Print out each record, keeping it identical to the original.

→ DATASET
========

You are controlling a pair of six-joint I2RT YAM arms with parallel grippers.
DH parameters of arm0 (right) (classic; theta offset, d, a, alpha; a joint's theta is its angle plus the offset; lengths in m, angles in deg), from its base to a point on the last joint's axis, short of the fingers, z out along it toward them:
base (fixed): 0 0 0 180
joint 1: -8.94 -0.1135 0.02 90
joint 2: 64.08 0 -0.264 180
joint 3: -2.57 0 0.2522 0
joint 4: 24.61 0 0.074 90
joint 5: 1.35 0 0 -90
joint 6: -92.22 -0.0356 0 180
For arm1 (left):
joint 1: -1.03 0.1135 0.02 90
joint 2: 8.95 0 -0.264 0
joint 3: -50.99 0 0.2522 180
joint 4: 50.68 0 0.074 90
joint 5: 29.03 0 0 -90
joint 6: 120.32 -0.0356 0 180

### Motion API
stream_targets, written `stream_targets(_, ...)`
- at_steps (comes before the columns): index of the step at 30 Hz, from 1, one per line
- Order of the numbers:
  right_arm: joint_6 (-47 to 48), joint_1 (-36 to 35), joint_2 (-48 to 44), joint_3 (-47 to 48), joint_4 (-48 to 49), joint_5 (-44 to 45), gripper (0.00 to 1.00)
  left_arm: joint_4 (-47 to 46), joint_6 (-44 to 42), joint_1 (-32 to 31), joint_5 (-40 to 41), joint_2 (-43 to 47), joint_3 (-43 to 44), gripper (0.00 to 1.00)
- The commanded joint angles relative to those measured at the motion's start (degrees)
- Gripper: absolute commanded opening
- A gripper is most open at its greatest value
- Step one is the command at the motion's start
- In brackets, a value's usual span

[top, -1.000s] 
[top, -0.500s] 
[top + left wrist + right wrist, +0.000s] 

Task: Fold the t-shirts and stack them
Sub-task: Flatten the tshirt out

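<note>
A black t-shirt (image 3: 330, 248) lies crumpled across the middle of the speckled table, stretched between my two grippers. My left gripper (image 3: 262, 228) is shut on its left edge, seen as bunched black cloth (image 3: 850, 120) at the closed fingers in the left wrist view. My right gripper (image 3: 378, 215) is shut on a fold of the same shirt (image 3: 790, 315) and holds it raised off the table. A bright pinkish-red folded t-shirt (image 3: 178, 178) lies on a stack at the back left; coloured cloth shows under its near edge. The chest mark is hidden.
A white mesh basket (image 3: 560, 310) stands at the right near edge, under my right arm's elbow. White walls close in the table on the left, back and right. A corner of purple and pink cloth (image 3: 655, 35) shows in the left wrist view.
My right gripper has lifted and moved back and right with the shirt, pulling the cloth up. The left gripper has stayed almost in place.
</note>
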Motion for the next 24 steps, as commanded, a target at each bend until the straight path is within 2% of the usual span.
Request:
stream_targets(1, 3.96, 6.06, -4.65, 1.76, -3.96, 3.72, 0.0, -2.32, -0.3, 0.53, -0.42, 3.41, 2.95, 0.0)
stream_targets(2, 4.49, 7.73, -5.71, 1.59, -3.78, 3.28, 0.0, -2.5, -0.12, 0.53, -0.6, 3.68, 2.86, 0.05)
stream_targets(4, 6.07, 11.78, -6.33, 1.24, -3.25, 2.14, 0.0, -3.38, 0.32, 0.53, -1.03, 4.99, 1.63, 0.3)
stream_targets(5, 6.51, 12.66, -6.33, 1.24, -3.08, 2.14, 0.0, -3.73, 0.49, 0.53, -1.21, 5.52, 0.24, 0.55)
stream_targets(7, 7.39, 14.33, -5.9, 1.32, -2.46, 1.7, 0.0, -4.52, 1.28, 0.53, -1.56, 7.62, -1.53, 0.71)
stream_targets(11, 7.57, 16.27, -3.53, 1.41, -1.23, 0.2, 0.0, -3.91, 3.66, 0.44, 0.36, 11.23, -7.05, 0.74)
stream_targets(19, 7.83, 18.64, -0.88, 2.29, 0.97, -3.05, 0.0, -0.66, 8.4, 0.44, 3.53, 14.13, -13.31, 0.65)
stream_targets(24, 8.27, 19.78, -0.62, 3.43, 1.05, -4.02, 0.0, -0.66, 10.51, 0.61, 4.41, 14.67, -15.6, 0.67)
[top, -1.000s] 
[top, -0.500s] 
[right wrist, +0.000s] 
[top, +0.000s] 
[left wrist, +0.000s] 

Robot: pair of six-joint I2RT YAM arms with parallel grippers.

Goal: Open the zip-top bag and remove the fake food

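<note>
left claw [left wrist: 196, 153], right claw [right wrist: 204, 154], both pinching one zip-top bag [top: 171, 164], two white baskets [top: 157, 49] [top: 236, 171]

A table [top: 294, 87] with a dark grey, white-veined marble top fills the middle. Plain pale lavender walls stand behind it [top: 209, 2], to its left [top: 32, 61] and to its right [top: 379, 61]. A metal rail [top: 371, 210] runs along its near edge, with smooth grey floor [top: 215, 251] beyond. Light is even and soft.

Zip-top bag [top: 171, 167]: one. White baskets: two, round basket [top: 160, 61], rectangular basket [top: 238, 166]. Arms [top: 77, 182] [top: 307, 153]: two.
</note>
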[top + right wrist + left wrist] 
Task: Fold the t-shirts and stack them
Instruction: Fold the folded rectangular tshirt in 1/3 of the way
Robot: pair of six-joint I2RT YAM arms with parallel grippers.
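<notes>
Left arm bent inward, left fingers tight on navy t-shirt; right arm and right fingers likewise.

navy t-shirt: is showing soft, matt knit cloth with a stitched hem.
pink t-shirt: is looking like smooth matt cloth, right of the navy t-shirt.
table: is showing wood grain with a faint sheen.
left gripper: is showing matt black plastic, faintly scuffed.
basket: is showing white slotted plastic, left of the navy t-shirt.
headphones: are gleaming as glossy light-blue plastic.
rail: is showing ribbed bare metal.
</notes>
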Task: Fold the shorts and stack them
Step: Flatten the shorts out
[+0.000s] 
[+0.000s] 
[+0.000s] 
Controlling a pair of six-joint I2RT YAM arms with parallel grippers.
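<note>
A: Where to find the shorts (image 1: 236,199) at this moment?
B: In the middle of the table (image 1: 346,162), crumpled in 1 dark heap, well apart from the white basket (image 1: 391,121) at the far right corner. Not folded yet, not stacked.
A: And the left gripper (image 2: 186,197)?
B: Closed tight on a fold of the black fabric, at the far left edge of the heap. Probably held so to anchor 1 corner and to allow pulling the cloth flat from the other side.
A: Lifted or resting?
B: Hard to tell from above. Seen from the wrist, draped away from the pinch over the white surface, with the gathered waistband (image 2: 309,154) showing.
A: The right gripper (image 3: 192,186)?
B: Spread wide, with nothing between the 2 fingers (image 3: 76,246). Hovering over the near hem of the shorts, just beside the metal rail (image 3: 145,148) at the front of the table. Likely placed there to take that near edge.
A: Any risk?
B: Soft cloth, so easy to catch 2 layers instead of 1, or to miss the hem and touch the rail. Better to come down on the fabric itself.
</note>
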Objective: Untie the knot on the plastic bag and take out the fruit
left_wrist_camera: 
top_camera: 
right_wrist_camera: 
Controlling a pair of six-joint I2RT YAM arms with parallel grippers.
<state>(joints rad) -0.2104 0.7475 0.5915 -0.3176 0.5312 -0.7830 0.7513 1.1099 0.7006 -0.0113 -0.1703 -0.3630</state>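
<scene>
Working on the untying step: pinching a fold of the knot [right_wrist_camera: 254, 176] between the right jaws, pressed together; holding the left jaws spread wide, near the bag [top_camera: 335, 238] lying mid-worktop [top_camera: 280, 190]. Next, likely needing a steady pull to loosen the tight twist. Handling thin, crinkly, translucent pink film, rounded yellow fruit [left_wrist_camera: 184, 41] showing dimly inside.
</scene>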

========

→ WRITTEN RESPONSE
You are controlling a pair of six-joint I2RT YAM arms with parallel grippers.
DH parameters of arm0 (right) (classic; theta offset, d, a, alpha; a joint's theta is its angle plus the offset; lengths in m, angles in deg), from its base to a point on the last joint's axis, short of the fingers, z out along it toward them:
base (fixed): 0 0 0 180
joint 1: -8.94 -0.1135 0.02 90
joint 2: 64.08 0 -0.264 180
joint 3: -2.57 0 0.2522 0
joint 4: 24.61 0 0.074 90
joint 5: 1.35 0 0 -90
joint 6: -92.22 -0.0356 0 180
For arm1 (left):
joint 1: -1.03 0.1135 0.02 90
joint 2: 8.95 0 -0.264 0
joint 3: -50.99 0 0.2522 180
joint 4: 50.68 0 0.074 90
joint 5: 29.03 0 0 -90
joint 6: 120.32 -0.0356 0 180

### Motion API
stream_targets, written `stream_targets(_, ...)`
- at_steps (comes before the columns): index of the step at 30 Hz, from 1, one per line
- Order of the numbers:
  right_arm: joint_6 (-47 to 48), joint_1 (-36 to 35), joint_2 (-48 to 44), joint_3 (-47 to 48), joint_4 (-48 to 49), joint_5 (-44 to 45), gripper (0.00 to 1.00)
  left_arm: joint_4 (-47 to 46), joint_6 (-44 to 42), joint_1 (-32 to 31), joint_5 (-40 to 41), joint_2 (-43 to 47), joint_3 (-43 to 44), gripper (0.00 to 1.00)
- The commanded joint angles relative to those measured at the motion's start (degrees)
- Gripper: absolute commanded opening
- A gripper is most open at its greatest value
- Step one is the command at the motion's start
- In brackets, a value's usual span

[top, -1.000s] 
[top, -0.500s] 
[top + left wrist + right wrist, +0.000s] 

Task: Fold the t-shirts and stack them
Sub-task: Flatten the tshirt out

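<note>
A black t-shirt (image 3: 330, 248) lies crumpled across the middle of the speckled table, stretched between my two grippers. My left gripper (image 3: 262, 228) is shut on its left edge, seen as bunched black cloth (image 3: 850, 120) at the closed fingers in the left wrist view. My right gripper (image 3: 378, 215) is shut on a fold of the same shirt (image 3: 790, 315) and holds it raised off the table. A bright pinkish-red folded t-shirt (image 3: 178, 178) lies on a stack at the back left; coloured cloth shows under its near edge. The chest mark is hidden.
A white mesh basket (image 3: 560, 310) stands at the right near edge, under my right arm's elbow. White walls close in the table on the left, back and right. A corner of purple and pink cloth (image 3: 655, 35) shows in the left wrist view.
My right gripper has lifted and moved back and right with the shirt, pulling the cloth up. The left gripper has stayed almost in place.
</note>
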Motion for the next 24 steps, as commanded, a target at each bend until the straight path is within 2% of the usual span.
Request:
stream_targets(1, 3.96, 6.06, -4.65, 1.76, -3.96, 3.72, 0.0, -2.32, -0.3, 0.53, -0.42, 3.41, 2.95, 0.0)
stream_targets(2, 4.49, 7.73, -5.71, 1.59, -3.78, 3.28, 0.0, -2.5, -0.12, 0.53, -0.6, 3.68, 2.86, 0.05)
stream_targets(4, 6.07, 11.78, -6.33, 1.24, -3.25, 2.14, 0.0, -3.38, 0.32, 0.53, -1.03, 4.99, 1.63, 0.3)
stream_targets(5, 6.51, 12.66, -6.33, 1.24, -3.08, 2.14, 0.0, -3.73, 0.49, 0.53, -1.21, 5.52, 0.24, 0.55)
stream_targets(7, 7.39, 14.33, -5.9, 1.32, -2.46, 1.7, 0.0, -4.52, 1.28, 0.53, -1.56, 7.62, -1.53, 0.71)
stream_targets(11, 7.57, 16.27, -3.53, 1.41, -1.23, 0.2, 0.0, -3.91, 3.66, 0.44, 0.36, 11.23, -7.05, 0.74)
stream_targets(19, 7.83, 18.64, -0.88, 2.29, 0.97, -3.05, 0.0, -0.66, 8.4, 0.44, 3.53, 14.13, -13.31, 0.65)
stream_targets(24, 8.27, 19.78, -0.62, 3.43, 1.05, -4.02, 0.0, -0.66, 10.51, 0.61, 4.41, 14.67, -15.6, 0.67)
[top, -1.000s] 
[top, -0.500s] 
[right wrist, +0.000s] 
[top, +0.000s] 
[left wrist, +0.000s] 

Robot: pair of six-joint I2RT YAM arms with parallel grippers.

Goal: Open the zip-top bag and remove the fake food

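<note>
left claw [left wrist: 196, 153], right claw [right wrist: 204, 154], both pinching one zip-top bag [top: 171, 164], two white baskets [top: 157, 49] [top: 236, 171]

A table [top: 294, 87] with a dark grey, white-veined marble top fills the middle. Plain pale lavender walls stand behind it [top: 209, 2], to its left [top: 32, 61] and to its right [top: 379, 61]. A metal rail [top: 371, 210] runs along its near edge, with smooth grey floor [top: 215, 251] beyond. Light is even and soft.

Zip-top bag [top: 171, 167]: one. White baskets: two, round basket [top: 160, 61], rectangular basket [top: 238, 166]. Arms [top: 77, 182] [top: 307, 153]: two.
</note>
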[top + right wrist + left wrist] 
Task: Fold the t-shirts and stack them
Instruction: Fold the folded rectangular tshirt in 1/3 of the way
Robot: pair of six-joint I2RT YAM arms with parallel grippers.
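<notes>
Left arm bent inward, left fingers tight on navy t-shirt; right arm and right fingers likewise.

navy t-shirt: is showing soft, matt knit cloth with a stitched hem.
pink t-shirt: is looking like smooth matt cloth, right of the navy t-shirt.
table: is showing wood grain with a faint sheen.
left gripper: is showing matt black plastic, faintly scuffed.
basket: is showing white slotted plastic, left of the navy t-shirt.
headphones: are gleaming as glossy light-blue plastic.
rail: is showing ribbed bare metal.
</notes>
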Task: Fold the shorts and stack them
Step: Flatten the shorts out
[+0.000s] 
[+0.000s] 
[+0.000s] 
Controlling a pair of six-joint I2RT YAM arms with parallel grippers.
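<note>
A: Where to find the shorts (image 1: 236,199) at this moment?
B: In the middle of the table (image 1: 346,162), crumpled in 1 dark heap, well apart from the white basket (image 1: 391,121) at the far right corner. Not folded yet, not stacked.
A: And the left gripper (image 2: 186,197)?
B: Closed tight on a fold of the black fabric, at the far left edge of the heap. Probably held so to anchor 1 corner and to allow pulling the cloth flat from the other side.
A: Lifted or resting?
B: Hard to tell from above. Seen from the wrist, draped away from the pinch over the white surface, with the gathered waistband (image 2: 309,154) showing.
A: The right gripper (image 3: 192,186)?
B: Spread wide, with nothing between the 2 fingers (image 3: 76,246). Hovering over the near hem of the shorts, just beside the metal rail (image 3: 145,148) at the front of the table. Likely placed there to take that near edge.
A: Any risk?
B: Soft cloth, so easy to catch 2 layers instead of 1, or to miss the hem and touch the rail. Better to come down on the fabric itself.
</note>
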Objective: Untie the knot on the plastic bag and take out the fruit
left_wrist_camera: 
top_camera: 
right_wrist_camera: 
Controlling a pair of six-joint I2RT YAM arms with parallel grippers.
<state>(joints rad) -0.2104 0.7475 0.5915 -0.3176 0.5312 -0.7830 0.7513 1.1099 0.7006 -0.0113 -0.1703 -0.3630</state>
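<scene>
Working on the untying step: pinching a fold of the knot [right_wrist_camera: 254, 176] between the right jaws, pressed together; holding the left jaws spread wide, near the bag [top_camera: 335, 238] lying mid-worktop [top_camera: 280, 190]. Next, likely needing a steady pull to loosen the tight twist. Handling thin, crinkly, translucent pink film, rounded yellow fruit [left_wrist_camera: 184, 41] showing dimly inside.
</scene>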

The exercise output is complete.